ACTIVITY: Give back, unchanged, the lines from the one containing "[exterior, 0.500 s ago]" to the end of the listing, inclusive of both.

'''

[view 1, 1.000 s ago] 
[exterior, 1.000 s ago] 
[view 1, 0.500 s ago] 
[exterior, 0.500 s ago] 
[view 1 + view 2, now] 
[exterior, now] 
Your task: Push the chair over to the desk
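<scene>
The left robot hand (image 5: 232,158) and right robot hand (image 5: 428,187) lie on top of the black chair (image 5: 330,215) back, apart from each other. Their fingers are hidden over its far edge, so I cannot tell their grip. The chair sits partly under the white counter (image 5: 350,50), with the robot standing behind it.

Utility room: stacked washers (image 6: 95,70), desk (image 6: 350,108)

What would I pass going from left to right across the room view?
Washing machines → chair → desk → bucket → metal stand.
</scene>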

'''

SOLUTION TO THIS EXERCISE:
[exterior, 0.500 s ago] 
[view 1 + view 2, now] 
[exterior, now] 
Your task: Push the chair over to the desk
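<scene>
The left robot hand (image 5: 232,158) and right robot hand (image 5: 428,187) lie on top of the black chair (image 5: 330,215) back, apart from each other. Their fingers are hidden over its far edge, so I cannot tell their grip. The chair sits partly under the white counter (image 5: 350,50), with the robot standing behind it.

Utility room: stacked washers (image 6: 95,70), desk (image 6: 350,108)

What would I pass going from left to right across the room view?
Washing machines → chair → desk → bucket → metal stand.
</scene>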

The work on this exercise is finished.